[ISN] Mac OS X Vulnerability Posted

From: InfoSec News <alerts_at_private>
Date: Mon, 11 Jan 2010 00:49:23 -0600 (CST)
http://www.informationweek.com/news/security/vulnerabilities/showArticle.jhtml?articleID=222300150

By Thomas Claburn
InformationWeek
January 8, 2010 

Proof of concept exploit code was posted today by a security researcher 
at SecurityReason to demonstrate a vulnerability in versions 10.5 and 
10.6 of Apple's Mac OS X operating system.

The vulnerability is a potential buffer overflow error arising from the 
use of the strtod function Mac OS X's underlying Unix code.
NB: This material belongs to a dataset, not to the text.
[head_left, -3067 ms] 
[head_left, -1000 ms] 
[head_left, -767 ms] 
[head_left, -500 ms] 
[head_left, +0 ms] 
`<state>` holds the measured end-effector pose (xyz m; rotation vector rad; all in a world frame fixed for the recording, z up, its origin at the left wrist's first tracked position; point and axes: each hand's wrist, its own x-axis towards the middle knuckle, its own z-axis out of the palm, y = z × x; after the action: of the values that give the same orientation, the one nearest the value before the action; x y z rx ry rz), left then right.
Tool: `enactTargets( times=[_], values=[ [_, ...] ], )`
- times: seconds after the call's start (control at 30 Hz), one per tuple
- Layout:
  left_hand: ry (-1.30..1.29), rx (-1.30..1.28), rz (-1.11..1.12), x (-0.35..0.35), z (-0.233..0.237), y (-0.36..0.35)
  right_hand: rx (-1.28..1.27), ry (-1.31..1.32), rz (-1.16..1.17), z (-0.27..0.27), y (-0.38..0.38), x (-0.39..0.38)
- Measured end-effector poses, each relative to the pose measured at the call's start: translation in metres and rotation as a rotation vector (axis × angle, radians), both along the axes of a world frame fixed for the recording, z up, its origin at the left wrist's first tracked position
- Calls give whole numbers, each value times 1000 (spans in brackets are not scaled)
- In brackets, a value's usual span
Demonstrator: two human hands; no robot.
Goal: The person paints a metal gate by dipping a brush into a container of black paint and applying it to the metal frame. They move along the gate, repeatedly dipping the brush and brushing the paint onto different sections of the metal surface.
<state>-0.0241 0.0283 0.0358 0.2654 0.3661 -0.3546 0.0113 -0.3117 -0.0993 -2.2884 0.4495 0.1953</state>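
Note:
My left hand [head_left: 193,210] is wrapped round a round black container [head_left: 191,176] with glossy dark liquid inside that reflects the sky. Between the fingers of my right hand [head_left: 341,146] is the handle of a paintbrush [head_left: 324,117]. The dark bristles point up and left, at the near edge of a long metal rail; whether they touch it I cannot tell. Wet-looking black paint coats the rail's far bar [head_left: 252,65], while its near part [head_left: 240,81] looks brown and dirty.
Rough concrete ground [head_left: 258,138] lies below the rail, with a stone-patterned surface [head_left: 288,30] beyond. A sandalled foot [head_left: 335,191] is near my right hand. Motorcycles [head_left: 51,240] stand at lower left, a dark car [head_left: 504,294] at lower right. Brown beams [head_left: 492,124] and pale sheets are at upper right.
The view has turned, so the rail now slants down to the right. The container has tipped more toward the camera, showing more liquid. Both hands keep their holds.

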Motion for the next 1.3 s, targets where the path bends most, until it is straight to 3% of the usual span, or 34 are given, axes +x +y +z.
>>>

It was first 
reported by researcher Maksymilian Arciemowicz last June.

SecurityReason's advisory describes a flaw in the libc/gdtoa code in 
OpenBSD, NetBSD, FreeBSD, and MacOS X, as well as Google Chrome, Mozilla 
Firefox and other Mozilla software, Opera, KDE, and K-Meleon.

SecurityReason's advisory rates the vulnerability's risk as "high" and 
claims that the flaw can be exploited by a remote attacker.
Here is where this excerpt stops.